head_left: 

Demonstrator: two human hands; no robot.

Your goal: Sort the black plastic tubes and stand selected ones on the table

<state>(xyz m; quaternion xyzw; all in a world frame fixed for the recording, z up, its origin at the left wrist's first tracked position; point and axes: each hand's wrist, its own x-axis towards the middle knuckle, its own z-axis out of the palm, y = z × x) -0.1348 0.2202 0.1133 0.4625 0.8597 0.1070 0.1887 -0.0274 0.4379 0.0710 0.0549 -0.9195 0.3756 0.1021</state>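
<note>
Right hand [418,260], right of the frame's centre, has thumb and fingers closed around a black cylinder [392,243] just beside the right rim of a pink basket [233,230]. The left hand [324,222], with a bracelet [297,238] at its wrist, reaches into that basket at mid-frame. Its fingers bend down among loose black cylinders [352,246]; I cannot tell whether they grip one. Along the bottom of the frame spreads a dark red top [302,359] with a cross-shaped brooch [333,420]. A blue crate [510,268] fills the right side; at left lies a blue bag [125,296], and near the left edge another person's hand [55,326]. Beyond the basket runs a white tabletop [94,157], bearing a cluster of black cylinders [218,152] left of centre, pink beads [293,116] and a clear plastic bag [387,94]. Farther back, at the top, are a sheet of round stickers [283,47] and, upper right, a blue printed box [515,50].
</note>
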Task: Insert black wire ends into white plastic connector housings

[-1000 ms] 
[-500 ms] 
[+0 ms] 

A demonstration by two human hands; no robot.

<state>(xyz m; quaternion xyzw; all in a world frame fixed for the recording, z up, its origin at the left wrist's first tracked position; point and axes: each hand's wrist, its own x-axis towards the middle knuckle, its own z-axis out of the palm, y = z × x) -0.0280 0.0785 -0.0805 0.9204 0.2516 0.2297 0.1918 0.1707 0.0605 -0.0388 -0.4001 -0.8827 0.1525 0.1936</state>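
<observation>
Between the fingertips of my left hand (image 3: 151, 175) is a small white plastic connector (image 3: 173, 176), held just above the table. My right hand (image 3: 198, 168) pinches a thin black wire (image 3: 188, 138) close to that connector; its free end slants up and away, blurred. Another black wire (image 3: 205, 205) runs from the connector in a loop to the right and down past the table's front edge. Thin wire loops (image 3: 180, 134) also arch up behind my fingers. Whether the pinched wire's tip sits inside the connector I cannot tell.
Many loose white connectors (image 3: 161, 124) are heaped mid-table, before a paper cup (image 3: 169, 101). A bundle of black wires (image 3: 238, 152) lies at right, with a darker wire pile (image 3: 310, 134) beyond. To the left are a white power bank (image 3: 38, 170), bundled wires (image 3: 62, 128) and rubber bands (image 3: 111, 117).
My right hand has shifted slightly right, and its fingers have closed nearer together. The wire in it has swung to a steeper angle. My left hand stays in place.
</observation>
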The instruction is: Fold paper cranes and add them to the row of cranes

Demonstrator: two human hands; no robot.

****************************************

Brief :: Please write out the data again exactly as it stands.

Written reply ::
head_left: 

Demonstrator: two human hands; no robot.

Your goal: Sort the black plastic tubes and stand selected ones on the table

<state>(xyz m; quaternion xyzw; all in a world frame fixed for the recording, z up, its origin at the left wrist's first tracked position; point and axes: each hand's wrist, its own x-axis towards the middle knuckle, its own z-axis out of the palm, y = z × x) -0.1348 0.2202 0.1133 0.4625 0.8597 0.1070 0.1887 -0.0274 0.4379 0.0710 0.0549 -0.9195 0.3756 0.1021</state>
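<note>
Right hand [418,260], right of the frame's centre, has thumb and fingers closed around a black cylinder [392,243] just beside the right rim of a pink basket [233,230]. The left hand [324,222], with a bracelet [297,238] at its wrist, reaches into that basket at mid-frame. Its fingers bend down among loose black cylinders [352,246]; I cannot tell whether they grip one. Along the bottom of the frame spreads a dark red top [302,359] with a cross-shaped brooch [333,420]. A blue crate [510,268] fills the right side; at left lies a blue bag [125,296], and near the left edge another person's hand [55,326]. Beyond the basket runs a white tabletop [94,157], bearing a cluster of black cylinders [218,152] left of centre, pink beads [293,116] and a clear plastic bag [387,94]. Farther back, at the top, are a sheet of round stickers [283,47] and, upper right, a blue printed box [515,50].
</note>
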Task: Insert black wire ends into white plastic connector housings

[-1000 ms] 
[-500 ms] 
[+0 ms] 

A demonstration by two human hands; no robot.

<state>(xyz m; quaternion xyzw; all in a world frame fixed for the recording, z up, its origin at the left wrist's first tracked position; point and axes: each hand's wrist, its own x-axis towards the middle knuckle, its own z-axis out of the palm, y = z × x) -0.0280 0.0785 -0.0805 0.9204 0.2516 0.2297 0.1918 0.1707 0.0605 -0.0388 -0.4001 -0.8827 0.1525 0.1936</state>
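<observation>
Between the fingertips of my left hand (image 3: 151, 175) is a small white plastic connector (image 3: 173, 176), held just above the table. My right hand (image 3: 198, 168) pinches a thin black wire (image 3: 188, 138) close to that connector; its free end slants up and away, blurred. Another black wire (image 3: 205, 205) runs from the connector in a loop to the right and down past the table's front edge. Thin wire loops (image 3: 180, 134) also arch up behind my fingers. Whether the pinched wire's tip sits inside the connector I cannot tell.
Many loose white connectors (image 3: 161, 124) are heaped mid-table, before a paper cup (image 3: 169, 101). A bundle of black wires (image 3: 238, 152) lies at right, with a darker wire pile (image 3: 310, 134) beyond. To the left are a white power bank (image 3: 38, 170), bundled wires (image 3: 62, 128) and rubber bands (image 3: 111, 117).
My right hand has shifted slightly right, and its fingers have closed nearer together. The wire in it has swung to a steeper angle. My left hand stays in place.
</observation>
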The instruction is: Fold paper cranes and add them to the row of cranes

Demonstrator: two human hands; no robot.

What was produced is the complete output.